Across the world different dairy organisations and processors are keen to support and relieve a little of the pressure this crisis is putting on dairy farmers and their families at a time when they desperately need it. For example, Glanbia is supporting farmgate milk prices by €23 million (at a rate of 1 cent/litre). In Victoria, Australia, there is a $1.5 million (£750,000) support package in place, of which almost £500,000 is directed to counselling services for dairy farmers. My recent involvement in the Dairy Allied Industry forum was in the hope AHDB would acknowledge funding in this area is necessary and could help save families’ marriages and lives. This funding, alas, has not materialised and AHDB Dairy decided it wanted to focus on better returns, improved feed utilisation and producing the right milk for your contract – as is the case with its current series of workshops. It’s not the key message which came out of that meeting so far as the majority of the delegates present were concerned, including David Handley.
I know I can be accused of being a stuck record but some farmers have to read the tea leaves and decide whether they have a profitable future in this industry. Only recently I was interviewed by BBC Radio Cumbria along with an anonymous south Cumbrian farmer. He claimed his average milk cheque was just over £9000 a month and his ‘essential’ average bills were £14,000 a month, with another price cut confirmed for June. His position is simple to analyse because his milk cheque needs to increase by a whopping 50% just to break even and pay his essential bills. Whether he is on 18p or 21p his milk cheque will not go up by 50% in 2016 or 2017 to cover his outgoings on a monthly basis.

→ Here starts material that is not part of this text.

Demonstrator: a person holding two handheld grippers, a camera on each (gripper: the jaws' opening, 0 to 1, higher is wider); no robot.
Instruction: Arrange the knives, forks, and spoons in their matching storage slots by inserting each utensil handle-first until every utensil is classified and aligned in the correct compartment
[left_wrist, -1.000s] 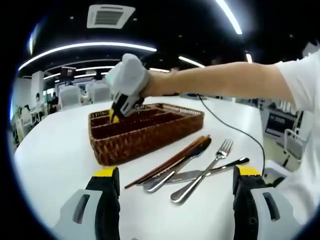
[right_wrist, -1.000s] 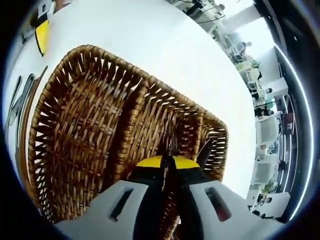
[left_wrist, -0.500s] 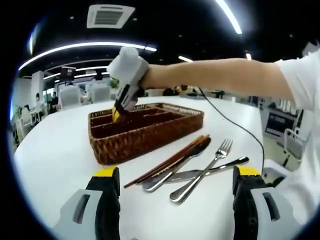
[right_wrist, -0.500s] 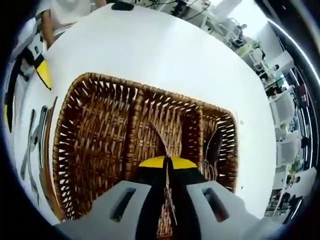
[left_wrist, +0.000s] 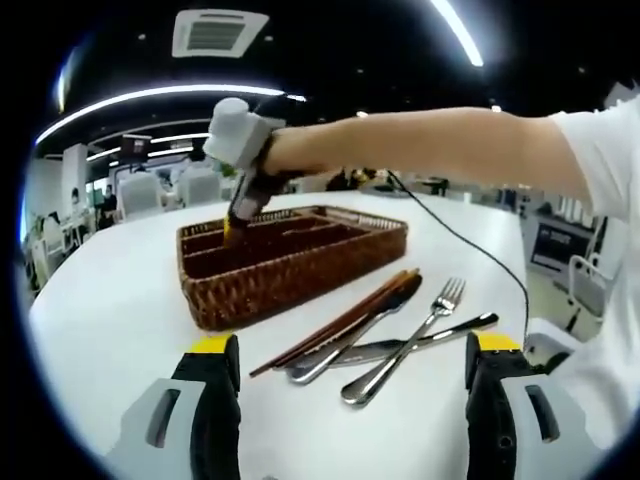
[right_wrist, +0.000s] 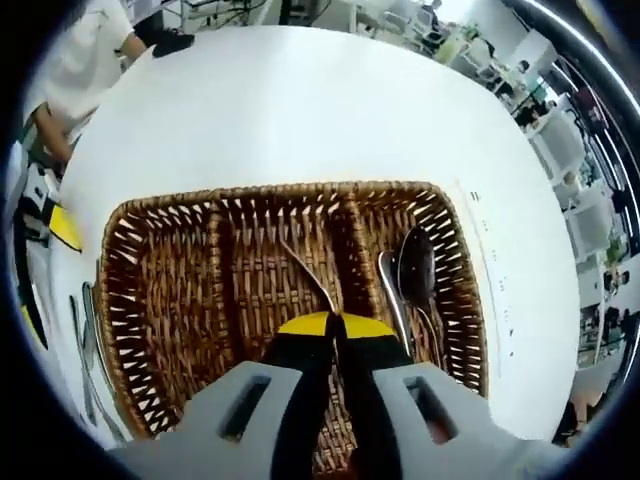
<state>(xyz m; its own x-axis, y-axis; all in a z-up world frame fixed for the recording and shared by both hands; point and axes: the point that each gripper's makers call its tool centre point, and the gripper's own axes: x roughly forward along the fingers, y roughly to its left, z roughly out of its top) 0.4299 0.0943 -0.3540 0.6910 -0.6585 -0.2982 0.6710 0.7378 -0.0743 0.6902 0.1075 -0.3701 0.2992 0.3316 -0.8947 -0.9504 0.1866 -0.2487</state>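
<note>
A brown wicker basket (left_wrist: 300, 250) with three long compartments stands on the white table (left_wrist: 110, 300). My right gripper (left_wrist: 236, 228) hangs over its far left end, held by a person's hand. In the right gripper view my right gripper (right_wrist: 335, 325) is shut on a slim fork (right_wrist: 305, 275) that reaches down into the middle compartment of the basket (right_wrist: 150, 300). Two spoons (right_wrist: 415, 265) lie in the right compartment. A fork (left_wrist: 425, 325), knives (left_wrist: 350, 345) and brown chopsticks (left_wrist: 340, 320) lie on the table in front of my open left gripper (left_wrist: 353, 345).
The person's bare arm (left_wrist: 430, 155) stretches across above the basket, with a black cable (left_wrist: 470, 255) trailing over the table. My left gripper's yellow tip (right_wrist: 62, 228) and loose utensils (right_wrist: 85, 345) show left of the basket. Chairs and desks stand beyond the table.
My right gripper has risen and drawn back over the basket, still shut on the fork. The whole basket and both spoons have come into its view. My left gripper has stayed put.
</note>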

He is digging himself a very big hole and must make radical changes or he and his family will continue to haemorrhage cash and be extremely pressured. He, like many others, needs some independent guidance as to the right road to take. That’s the sort of help I hoped our organisations would champion. John Jordan, chief executive of Ornua (formerly The Irish Dairy Board), said: “Everyone has a duty to support dairy farmers in this crisis.” He is right.
Recently there has been discussion about member state compensation to farmers who reduce milk production. In my opinion it would be a nightmare to police and won’t have any impact on the huge financial hole many farmers face. In the UK, one group is even proposing getting 20ppl compensation for litres not produced! The problem here is while the EU has approved the measure, it is down to member states to provide the funds from national coffers and there is no hope of the UK coughing up so much as £1.
The consensus at the conference was the troughs are getting deeper and appear to be on a three-year cycle. Volatility is increasing and pre-2007 SMP prices varied by + or - 10%, but now it’s close to + or - 50%.
Futures markets might help. They aren’t for farmers but they give better early warning signals than some of the other rubbish farmers are presented with. It’s a topic I will return to at some later stage.
On the second day of the conference there was almost a beauty parade of big hitters giving their views on the industry and the direction of their processing businesses, pointing out neither processors or farmers are making money. All of the speakers with the exception of one, Andrew McInnes of Muller, referred to the financial pain their supplying farmers are experiencing.
However, while the three co-operative head honchos (David Dobbin, Jim Bergin, and Peter Giortz Carlsen of Arla) focused on inadequate returns to farmers, McInnes did catch my eye when he said his question to suppliers is ‘what are you doing differently?’. He said most give no answer. It’s likely to be the same for a significant number of dairy farmers who keep plodding on, burying their heads in the sand. They aren’t prepared to play their part and make any changes to become world competitive and profitable and will, in many cases, wither on the vine and lose more than money.